◆ Task: Retype the records below from their first line through the line containing "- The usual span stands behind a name", and include nothing else.

(Extracted records)
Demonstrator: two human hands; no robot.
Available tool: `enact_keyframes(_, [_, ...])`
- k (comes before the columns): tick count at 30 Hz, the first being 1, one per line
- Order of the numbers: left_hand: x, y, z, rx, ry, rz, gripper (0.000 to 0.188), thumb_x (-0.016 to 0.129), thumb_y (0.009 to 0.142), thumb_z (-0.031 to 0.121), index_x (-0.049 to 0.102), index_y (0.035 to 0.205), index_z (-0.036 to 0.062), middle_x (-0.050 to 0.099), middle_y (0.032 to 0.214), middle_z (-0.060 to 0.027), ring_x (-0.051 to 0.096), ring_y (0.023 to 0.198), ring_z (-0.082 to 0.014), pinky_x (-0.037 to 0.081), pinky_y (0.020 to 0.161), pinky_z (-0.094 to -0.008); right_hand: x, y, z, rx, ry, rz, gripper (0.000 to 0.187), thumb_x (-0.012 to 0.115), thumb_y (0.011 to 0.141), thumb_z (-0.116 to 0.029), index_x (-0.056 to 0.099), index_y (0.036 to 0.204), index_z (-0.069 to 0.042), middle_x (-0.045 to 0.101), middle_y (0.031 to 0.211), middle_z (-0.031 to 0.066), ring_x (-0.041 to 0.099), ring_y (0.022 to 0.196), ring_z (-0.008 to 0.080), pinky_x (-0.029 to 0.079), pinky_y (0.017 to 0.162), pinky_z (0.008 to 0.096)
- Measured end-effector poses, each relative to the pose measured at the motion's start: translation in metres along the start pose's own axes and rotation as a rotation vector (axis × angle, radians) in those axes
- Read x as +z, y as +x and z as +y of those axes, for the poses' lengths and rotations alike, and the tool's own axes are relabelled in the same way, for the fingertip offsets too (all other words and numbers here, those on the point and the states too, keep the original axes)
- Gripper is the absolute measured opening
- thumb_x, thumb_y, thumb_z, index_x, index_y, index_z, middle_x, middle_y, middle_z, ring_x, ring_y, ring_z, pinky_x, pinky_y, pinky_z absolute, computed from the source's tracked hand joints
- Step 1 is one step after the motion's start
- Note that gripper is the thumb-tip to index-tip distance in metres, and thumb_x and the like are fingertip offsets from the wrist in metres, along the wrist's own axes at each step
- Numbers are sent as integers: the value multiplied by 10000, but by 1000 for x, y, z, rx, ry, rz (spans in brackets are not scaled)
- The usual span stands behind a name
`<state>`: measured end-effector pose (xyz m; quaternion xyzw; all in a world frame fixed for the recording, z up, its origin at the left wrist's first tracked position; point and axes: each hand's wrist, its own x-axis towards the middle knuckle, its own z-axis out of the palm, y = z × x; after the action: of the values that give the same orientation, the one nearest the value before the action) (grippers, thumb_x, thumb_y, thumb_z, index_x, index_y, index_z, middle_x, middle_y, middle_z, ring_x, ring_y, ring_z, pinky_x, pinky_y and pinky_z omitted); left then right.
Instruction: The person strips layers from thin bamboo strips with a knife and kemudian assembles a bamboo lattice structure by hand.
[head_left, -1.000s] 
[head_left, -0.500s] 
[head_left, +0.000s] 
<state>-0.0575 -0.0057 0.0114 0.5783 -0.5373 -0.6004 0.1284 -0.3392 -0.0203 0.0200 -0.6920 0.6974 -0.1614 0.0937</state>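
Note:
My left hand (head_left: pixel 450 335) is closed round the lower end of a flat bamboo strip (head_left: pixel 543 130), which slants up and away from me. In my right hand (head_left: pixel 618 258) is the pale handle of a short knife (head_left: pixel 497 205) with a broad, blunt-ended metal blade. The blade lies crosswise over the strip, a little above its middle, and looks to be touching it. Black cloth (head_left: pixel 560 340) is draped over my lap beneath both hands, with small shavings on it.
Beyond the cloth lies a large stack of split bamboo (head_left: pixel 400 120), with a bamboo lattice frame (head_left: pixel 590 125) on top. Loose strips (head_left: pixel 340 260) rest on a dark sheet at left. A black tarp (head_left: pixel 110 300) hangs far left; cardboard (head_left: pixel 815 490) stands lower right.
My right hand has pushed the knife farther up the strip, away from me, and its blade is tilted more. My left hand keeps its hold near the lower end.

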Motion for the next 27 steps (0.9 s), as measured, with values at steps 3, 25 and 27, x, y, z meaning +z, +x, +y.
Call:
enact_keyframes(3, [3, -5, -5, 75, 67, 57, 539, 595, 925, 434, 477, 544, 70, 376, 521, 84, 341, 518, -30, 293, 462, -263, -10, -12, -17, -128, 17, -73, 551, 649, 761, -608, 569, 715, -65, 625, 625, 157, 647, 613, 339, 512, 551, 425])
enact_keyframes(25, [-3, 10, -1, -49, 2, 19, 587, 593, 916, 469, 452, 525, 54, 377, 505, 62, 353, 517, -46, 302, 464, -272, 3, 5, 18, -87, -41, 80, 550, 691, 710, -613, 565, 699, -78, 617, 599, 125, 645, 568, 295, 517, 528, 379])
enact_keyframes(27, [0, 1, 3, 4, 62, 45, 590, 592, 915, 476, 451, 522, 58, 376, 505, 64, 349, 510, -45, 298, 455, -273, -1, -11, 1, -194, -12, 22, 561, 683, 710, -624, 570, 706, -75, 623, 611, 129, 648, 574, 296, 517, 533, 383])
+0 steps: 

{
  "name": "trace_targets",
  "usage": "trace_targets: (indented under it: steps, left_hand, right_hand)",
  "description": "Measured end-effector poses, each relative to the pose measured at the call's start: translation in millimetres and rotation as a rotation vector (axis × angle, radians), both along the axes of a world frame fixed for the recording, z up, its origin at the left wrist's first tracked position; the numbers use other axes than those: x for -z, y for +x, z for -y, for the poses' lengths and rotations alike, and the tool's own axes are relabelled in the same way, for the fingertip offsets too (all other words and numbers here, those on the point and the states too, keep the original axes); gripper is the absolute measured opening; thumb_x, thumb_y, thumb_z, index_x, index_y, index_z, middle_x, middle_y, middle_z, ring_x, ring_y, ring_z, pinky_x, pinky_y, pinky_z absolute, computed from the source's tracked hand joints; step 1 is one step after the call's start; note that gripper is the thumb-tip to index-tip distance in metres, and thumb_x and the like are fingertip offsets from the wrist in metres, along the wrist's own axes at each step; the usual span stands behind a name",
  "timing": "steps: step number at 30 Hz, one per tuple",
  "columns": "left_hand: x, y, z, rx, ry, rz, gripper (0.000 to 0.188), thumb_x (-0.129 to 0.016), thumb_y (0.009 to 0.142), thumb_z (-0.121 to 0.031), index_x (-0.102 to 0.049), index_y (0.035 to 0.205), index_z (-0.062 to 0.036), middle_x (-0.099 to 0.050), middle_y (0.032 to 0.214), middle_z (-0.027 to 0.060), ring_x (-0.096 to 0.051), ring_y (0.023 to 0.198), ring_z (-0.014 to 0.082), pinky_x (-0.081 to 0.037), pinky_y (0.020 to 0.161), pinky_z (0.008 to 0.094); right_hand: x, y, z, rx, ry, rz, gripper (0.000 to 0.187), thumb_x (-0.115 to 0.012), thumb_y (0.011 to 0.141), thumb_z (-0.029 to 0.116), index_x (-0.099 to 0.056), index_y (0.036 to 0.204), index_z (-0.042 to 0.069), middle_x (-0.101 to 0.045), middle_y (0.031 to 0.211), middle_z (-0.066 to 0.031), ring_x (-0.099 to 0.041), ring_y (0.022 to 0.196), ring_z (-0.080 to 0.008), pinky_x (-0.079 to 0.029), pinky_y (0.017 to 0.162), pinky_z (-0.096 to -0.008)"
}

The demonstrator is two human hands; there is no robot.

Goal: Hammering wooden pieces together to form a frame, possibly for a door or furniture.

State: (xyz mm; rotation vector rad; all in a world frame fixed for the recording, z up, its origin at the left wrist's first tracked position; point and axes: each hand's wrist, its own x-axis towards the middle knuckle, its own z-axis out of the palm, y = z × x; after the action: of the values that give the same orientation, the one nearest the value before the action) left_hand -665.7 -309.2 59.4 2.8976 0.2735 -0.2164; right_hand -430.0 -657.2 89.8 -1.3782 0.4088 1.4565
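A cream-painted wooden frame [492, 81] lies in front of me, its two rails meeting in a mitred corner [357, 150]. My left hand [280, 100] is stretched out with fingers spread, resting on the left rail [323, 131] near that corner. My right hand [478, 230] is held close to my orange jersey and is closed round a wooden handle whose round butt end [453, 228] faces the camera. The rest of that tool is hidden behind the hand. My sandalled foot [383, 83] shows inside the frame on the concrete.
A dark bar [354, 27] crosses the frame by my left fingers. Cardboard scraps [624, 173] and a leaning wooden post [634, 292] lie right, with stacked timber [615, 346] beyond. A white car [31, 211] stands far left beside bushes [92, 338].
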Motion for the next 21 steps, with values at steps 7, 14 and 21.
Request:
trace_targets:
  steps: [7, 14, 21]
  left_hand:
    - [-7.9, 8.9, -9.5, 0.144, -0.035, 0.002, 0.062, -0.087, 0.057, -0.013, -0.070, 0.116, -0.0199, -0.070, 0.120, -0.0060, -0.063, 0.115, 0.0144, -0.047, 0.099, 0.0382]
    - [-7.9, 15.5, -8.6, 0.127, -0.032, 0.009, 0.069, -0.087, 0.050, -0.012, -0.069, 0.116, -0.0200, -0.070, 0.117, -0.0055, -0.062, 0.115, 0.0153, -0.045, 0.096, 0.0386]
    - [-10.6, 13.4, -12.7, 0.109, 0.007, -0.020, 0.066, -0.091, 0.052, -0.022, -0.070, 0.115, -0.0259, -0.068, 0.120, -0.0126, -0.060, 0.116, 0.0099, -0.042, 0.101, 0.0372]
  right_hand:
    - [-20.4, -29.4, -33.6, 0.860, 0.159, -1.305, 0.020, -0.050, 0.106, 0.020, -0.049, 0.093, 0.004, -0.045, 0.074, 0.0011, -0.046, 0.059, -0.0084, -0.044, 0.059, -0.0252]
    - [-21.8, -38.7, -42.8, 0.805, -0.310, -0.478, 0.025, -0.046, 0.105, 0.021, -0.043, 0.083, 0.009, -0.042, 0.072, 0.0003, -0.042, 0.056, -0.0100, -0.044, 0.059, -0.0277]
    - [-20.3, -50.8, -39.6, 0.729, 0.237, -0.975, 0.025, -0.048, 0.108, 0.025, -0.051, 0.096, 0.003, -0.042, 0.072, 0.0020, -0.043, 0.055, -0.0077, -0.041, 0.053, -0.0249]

◆ Output:
Demonstrator: two human hands; no robot.
Available tool: `enact_keyframes(_, [_, ...])`
- k (comes before the columns): tick count at 30 Hz, the first being 1, one per line
- Order of the numbers: left_hand: x, y, z, rx, ry, rz, gripper (0.000 to 0.188), thumb_x (-0.016 to 0.129), thumb_y (0.009 to 0.142), thumb_z (-0.031 to 0.121), index_x (-0.049 to 0.102), index_y (0.035 to 0.205), index_z (-0.036 to 0.062), middle_x (-0.050 to 0.099), middle_y (0.032 to 0.214), middle_z (-0.060 to 0.027), ring_x (-0.051 to 0.096), ring_y (0.023 to 0.198), ring_z (-0.082 to 0.014), pinky_x (-0.037 to 0.081), pinky_y (0.020 to 0.161), pinky_z (-0.094 to -0.008); right_hand: x, y, z, rx, ry, rz, gripper (0.000 to 0.187), thumb_x (-0.012 to 0.115), thumb_y (0.011 to 0.141), thumb_z (-0.116 to 0.029), index_x (-0.056 to 0.099), index_y (0.036 to 0.204), index_z (-0.069 to 0.042), middle_x (-0.045 to 0.101), middle_y (0.031 to 0.211), middle_z (-0.031 to 0.066), ring_x (-0.041 to 0.099), ring_y (0.022 to 0.196), ring_z (-0.008 to 0.080), pinky_x (-0.029 to 0.079), pinky_y (0.017 to 0.162), pinky_z (0.008 to 0.096)
- Measured end-effector poses, each relative to the pose measured at the motion's start: translation in metres along the start pose's own axes and rotation as a rotation vector (axis × angle, radians) in those axes
- Read x as +z, y as +x and z as +y of those axes, for the poses' lengths and rotations alike, and the tool's own axes are relabelled in the same way, for the fingertip offsets too (all other words and numbers here, those on the point and the states too, keep the original axes)
- Gripper is the absolute measured opening
- thumb_x, thumb_y, thumb_z, index_x, index_y, index_z, middle_x, middle_y, middle_z, ring_x, ring_y, ring_z, pinky_x, pinky_y, pinky_z absolute, computed from the source's tracked hand joints
- Step 1 is one step after the motion's start
- Note that gripper is the thumb-tip to index-tip distance in metres, and thumb_x and the like are fingertip offsets from the wrist in metres, along the wrist's own axes at each step
- Numbers are sent as integers: the value multiplied by 10000, but by 1000 for x, y, z, rx, ry, rz (spans in brackets are not scaled)
- The usual span stands behind a name

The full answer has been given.